Lundi 10 Octobre : Josef Van Wissem & It It Anita à la Ferronnerie

Si on le connaît pour la bande son de Only Lovers left Alive, sombre et magnifique romance vampirique signée Jim Jarmush, Josef Van Wissem et son luth baroque doivent avoir un passé plus lointain, son dark folk envoûtant n’a pas d’âge, on se dit qu’il aurait pu être un personnage de ce film, surtout les rares moments chantés où, regardant son public du coin de l’œil il dit que le soleil a sombré dans l’obscurité. New York où réside le Néerlandais s’appelait d’abord la Nouvelle Amsterdam, et peut être que certaines nuits, il ne faut pas croisé l’homme au long manteau de cuir dans ses ruelles. C’était un moment de quasi-recueillement, où public assis sur les tapis persans élimés ne voulaient pas perdre la moindre note, comme si toute notion de temps et d’espace avait disparu.
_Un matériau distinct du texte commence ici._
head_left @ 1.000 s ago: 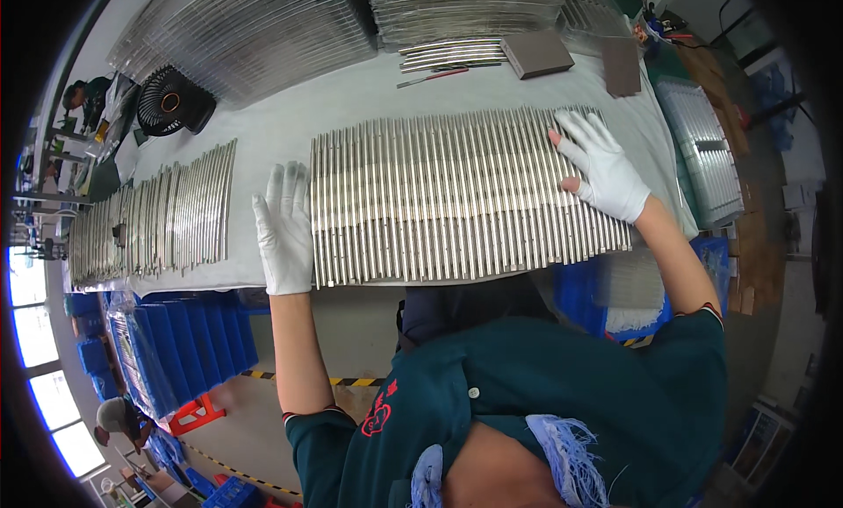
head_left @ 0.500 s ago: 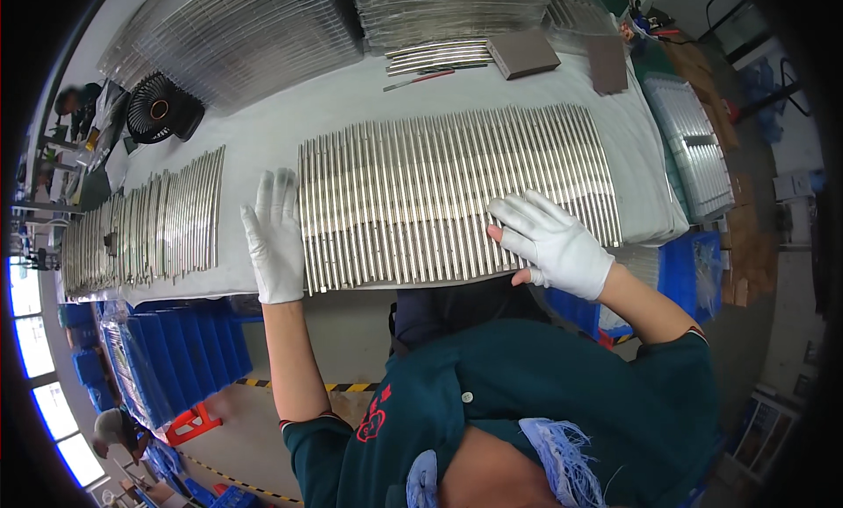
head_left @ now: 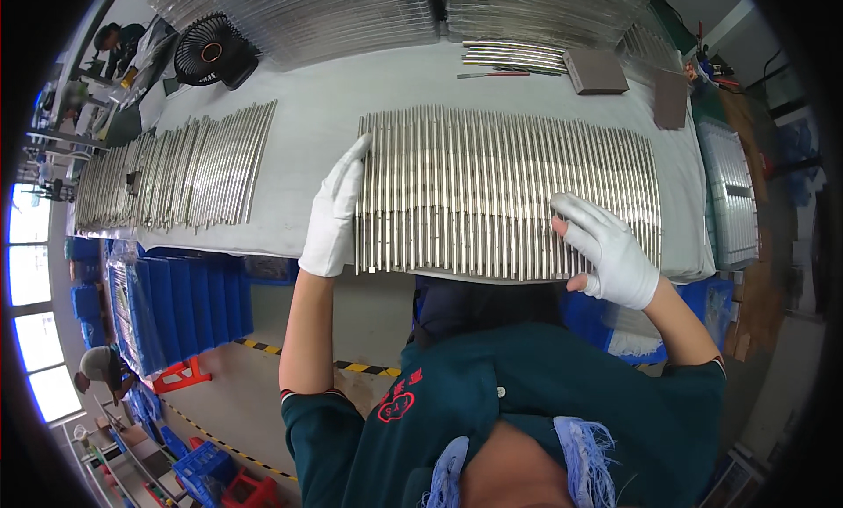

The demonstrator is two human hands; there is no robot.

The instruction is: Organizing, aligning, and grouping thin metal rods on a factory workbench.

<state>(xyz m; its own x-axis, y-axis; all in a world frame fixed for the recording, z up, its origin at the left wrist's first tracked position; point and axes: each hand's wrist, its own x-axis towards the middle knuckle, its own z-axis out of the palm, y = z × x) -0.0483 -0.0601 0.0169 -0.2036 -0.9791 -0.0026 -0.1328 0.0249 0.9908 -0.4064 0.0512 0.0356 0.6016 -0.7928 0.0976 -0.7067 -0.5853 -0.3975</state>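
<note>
A wide row of thin, shiny metal rods [head_left: 465, 183] lies side by side on the white-covered table in front of me. My left hand [head_left: 337, 211], in a white glove, stands on edge along the row's left side. Its fingers are stretched out, with the fingertips at the outermost rod. Over the right part of the row lies my gloved right hand [head_left: 610, 249], fingers extended and resting on the rods. Its thumb tip and one other fingertip poke bare out of the glove. Neither hand grips a rod.
A second row of rods [head_left: 180, 174] lies at the left. Behind are a black fan [head_left: 211, 51], stacks of clear plastic trays [head_left: 351, 21], a few loose rods [head_left: 514, 56] and a brown block [head_left: 597, 72]. Blue bins [head_left: 189, 306] stand below the table's left front edge.
My view has shifted, so the table appears farther right. My left hand has turned from lying flat beside the row to standing on edge against it. The right hand stays on the rods.
</note>
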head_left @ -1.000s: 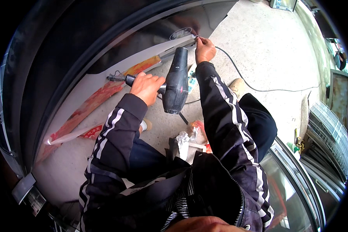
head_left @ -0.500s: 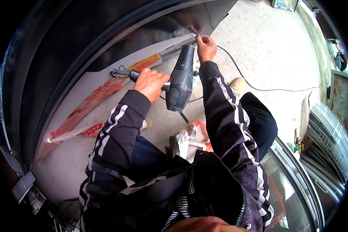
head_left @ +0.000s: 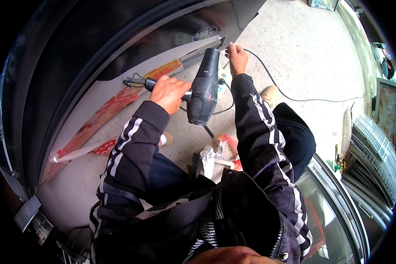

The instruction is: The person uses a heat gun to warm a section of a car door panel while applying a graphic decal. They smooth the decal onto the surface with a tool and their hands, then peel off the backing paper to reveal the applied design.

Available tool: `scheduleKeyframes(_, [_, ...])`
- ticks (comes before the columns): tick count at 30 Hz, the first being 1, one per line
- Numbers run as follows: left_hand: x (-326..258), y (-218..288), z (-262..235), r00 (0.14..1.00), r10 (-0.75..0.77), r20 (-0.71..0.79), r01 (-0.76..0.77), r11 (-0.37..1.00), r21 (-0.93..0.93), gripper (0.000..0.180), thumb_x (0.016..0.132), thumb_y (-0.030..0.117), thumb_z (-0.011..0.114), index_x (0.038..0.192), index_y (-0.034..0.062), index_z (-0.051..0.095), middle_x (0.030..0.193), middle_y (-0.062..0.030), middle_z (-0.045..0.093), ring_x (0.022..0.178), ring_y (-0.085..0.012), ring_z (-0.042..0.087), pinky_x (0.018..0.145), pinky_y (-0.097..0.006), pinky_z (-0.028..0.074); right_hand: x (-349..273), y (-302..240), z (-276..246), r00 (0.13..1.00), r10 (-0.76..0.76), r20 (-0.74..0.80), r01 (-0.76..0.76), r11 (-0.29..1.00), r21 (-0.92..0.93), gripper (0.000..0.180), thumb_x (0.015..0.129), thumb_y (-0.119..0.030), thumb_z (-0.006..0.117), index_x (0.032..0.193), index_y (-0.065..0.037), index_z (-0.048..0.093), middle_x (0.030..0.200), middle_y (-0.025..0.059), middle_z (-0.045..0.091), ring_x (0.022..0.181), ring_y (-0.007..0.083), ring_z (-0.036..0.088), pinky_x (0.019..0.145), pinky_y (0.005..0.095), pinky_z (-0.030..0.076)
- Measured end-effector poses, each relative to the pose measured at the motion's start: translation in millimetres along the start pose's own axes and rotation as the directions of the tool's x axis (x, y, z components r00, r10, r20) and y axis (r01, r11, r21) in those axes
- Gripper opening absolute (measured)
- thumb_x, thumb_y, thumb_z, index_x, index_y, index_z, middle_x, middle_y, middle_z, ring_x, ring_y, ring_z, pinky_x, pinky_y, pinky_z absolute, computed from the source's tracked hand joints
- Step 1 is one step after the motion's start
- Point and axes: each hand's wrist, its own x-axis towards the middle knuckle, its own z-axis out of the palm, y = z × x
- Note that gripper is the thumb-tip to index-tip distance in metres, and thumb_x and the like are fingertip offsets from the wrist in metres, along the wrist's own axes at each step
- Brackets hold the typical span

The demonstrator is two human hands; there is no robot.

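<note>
My left hand is wrapped round the handle of a black hair dryer. The dryer's nozzle points away from me, toward the far end of a pale strip on a glossy black cabinet panel. Just right of that strip end is my right hand, its fingers curled together and apart from the panel. Whatever those fingers may hold is hidden. Along the panel's lower part hangs a red and orange printed film, its near left end curling loose.
A white power strip lies on the floor behind the dryer, and a dark cable runs right. Crumpled white and red scraps lie between my legs. Wire racks are stacked at the right, beside a curved glass-topped case.
My right hand has come off the panel edge, moving slightly right and nearer to me. My left hand and the dryer have shifted slightly left and away. More of the power strip shows.
</note>
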Motion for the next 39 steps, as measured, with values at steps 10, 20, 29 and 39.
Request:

Retour à la Ferronnerie le 10 octobre 2016 avec It It Anita, la noise reprend ses droits, un déluge de décibel suit le silence religieux, malgré quelque passage atmosphérique, les belges déclenchent une fureur digne de At the Drive In, et Wahouwww !!! Ça déménage, dans tous les sens du terme. un disque est à venir chez leur hôte du soir, le label A Tant Rêver du Roi, la pochette est un bel hommage aux travailleurs du bois.

Le live report des Waykoppains.

Mardi 11 Octobre : Slim Cessna’s Auto Club & Stop II à la Centrifugeuse

Le duo Stop II semble avoir fait la route depuis Bordeaux en batteuse, c’est d’avoir fait cet effort en pleine récolte de maïs. Deux guitares, une voix grasse, une washboard, la gamelle du chien et un cul de cafetière en guise de percussions et c’est parti pour une ribambelle de morceaux country trash n’excédant pas les deux minutes. « Celle là, elle parle de quand on s’endort avec les chaussures. »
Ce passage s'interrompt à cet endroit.